Détournant des plans classifiés, deux Israéliens font face à la justice pour avoir parié sur la guerre via ce site américain

C’est une affaire qui mêle sécurité nationale et appât du gain au cœur de l’appareil de défense israélien. Une enquête conjointe menée par le ministère de la Défense, le Shin Bet et la police a conduit à l’inculpation de deux individus accusés d’avoir exploité des informations sensibles pour générer des profits personnels.

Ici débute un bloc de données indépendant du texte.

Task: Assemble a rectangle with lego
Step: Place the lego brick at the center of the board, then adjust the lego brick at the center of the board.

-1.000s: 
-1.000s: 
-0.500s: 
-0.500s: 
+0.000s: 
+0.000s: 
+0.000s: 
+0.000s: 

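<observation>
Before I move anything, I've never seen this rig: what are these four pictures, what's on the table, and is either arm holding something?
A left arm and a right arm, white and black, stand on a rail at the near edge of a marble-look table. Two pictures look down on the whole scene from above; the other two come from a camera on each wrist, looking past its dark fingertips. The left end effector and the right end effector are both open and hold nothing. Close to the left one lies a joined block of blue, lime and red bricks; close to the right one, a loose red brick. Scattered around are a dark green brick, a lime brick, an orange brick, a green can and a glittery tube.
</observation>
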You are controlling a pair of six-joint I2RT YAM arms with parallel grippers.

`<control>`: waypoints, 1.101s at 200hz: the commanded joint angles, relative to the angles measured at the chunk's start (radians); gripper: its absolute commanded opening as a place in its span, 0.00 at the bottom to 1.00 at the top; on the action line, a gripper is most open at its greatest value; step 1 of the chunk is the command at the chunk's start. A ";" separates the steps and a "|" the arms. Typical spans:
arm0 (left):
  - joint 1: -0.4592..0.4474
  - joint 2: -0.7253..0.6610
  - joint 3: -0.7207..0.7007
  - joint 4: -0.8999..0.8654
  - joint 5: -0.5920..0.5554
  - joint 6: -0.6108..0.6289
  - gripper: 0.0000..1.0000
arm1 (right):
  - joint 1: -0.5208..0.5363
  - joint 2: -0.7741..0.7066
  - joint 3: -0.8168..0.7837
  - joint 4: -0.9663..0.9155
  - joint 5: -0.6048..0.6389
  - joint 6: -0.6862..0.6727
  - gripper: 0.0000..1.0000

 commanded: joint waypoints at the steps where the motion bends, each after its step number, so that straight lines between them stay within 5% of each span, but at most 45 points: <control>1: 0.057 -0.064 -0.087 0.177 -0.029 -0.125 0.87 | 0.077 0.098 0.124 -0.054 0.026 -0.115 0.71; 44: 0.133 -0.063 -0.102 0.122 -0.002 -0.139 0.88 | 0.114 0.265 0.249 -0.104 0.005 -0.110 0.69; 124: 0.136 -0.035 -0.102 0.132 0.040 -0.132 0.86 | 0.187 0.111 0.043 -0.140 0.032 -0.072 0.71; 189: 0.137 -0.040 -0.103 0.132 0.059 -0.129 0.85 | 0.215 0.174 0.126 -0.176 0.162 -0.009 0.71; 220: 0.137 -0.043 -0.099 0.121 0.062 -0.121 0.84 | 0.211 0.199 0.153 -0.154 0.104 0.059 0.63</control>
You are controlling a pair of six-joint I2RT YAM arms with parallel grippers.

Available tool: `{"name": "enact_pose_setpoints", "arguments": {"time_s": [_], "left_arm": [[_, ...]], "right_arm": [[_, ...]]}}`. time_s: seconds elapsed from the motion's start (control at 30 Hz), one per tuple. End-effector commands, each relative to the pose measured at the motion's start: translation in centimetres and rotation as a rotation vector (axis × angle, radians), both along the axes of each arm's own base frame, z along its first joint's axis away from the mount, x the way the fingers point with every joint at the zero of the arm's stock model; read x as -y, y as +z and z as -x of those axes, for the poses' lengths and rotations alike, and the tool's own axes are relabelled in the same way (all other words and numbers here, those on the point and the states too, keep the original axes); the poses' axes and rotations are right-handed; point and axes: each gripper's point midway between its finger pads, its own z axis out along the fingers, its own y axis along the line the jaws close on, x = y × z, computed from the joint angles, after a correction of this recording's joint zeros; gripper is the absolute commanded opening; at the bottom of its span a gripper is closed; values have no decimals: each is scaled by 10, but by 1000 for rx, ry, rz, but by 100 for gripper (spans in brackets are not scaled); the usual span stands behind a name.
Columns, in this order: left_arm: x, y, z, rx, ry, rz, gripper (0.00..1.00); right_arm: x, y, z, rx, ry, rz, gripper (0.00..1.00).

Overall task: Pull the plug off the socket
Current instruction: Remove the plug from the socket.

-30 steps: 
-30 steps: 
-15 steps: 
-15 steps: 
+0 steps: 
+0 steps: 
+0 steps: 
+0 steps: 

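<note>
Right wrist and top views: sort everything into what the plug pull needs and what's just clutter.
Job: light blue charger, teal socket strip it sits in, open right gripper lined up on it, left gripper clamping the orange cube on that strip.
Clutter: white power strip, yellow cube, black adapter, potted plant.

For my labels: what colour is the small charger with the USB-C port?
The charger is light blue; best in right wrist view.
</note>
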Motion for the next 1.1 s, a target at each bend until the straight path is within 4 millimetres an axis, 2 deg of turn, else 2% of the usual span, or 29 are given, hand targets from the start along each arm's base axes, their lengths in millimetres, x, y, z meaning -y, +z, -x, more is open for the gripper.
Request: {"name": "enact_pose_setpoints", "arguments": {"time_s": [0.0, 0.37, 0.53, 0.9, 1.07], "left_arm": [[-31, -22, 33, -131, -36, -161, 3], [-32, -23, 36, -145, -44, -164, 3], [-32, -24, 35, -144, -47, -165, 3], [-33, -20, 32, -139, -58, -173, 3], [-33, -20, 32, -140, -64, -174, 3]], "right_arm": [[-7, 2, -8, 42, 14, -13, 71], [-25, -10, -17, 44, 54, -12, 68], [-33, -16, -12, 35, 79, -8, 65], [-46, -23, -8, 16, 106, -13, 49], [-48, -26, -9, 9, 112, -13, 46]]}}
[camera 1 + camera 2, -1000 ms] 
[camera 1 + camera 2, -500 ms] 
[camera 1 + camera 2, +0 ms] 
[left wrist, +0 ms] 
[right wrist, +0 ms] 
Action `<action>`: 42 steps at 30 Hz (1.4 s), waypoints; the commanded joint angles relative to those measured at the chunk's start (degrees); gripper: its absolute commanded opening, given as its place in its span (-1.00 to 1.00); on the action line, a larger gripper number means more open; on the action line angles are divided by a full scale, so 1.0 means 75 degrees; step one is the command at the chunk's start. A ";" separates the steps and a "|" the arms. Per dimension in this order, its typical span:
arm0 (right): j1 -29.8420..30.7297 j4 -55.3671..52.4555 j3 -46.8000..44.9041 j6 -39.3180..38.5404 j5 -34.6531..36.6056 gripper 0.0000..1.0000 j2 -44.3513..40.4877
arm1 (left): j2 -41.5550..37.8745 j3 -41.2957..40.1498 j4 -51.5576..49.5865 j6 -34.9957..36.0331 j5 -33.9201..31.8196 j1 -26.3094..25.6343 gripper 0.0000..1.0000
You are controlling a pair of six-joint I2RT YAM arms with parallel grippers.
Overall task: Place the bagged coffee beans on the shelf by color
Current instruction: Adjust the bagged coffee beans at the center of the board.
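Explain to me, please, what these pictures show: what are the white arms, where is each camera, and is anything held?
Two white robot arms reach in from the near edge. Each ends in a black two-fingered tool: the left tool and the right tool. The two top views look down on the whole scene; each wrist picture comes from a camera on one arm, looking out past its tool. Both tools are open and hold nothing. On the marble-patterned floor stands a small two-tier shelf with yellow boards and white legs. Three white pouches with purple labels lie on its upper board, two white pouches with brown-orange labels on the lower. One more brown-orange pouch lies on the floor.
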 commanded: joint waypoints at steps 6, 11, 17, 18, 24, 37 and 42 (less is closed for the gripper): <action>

Selon les éléments rapportés par Al Jazeera, les suspects, un civil et un réserviste de l’armée, ont utilisé des renseignements classifiés pour anticiper le déroulement d’opérations militaires. L’objectif de cette manœuvre n’était pas l’espionnage traditionnel, mais la spéculation financière sur une plateforme bien précise.

**Des paris sur l’issue des conflits**

Les autorités israéliennes révèlent que les deux hommes ont placé des paris sur Polymarket, un site de prédiction basé aux États-Unis. Ce marché permet aux utilisateurs de miser sur l’issue d’événements mondiaux, qu’il s’agisse d’élections, de résultats sportifs ou, dans ce cas précis, d’événements géopolitiques et militaires.

Le réserviste, profitant de son accès direct aux plans opérationnels, aurait transmis les informations nécessaires pour placer des mises gagnantes sur de futures actions de l’armée. D’après le diffuseur public israélien Kan, ces paris ont été enregistrés en juin, anticipant notamment l’évolution des tensions avec l’Iran. Les gains générés par ce délit d’initié d’un nouveau genre s’élèveraient à environ 150 000 dollars (environ 90 millions de FCFA).

**Une « ligne rouge » franchie**

Si l’armée israélienne assure que l’incident n’a causé « aucun dommage opérationnel » sur le terrain, elle qualifie l’acte de « défaillance éthique grave » et de franchissement clair d’une ligne rouge. Le communiqué officiel souligne que de telles actions posent un « risque réel pour la sécurité » de l’État et de ses forces armées.

Le parquet a décidé d’inculper les deux suspects pour des infractions graves à la sécurité, ainsi que pour corruption et entrave à la justice. L’identité des individus et le rang exact du réserviste n’ont pas été divulgués par les services de sécurité, qui promettent d’agir résolument pour déjouer toute utilisation illégale d’informations classifiées à l’avenir.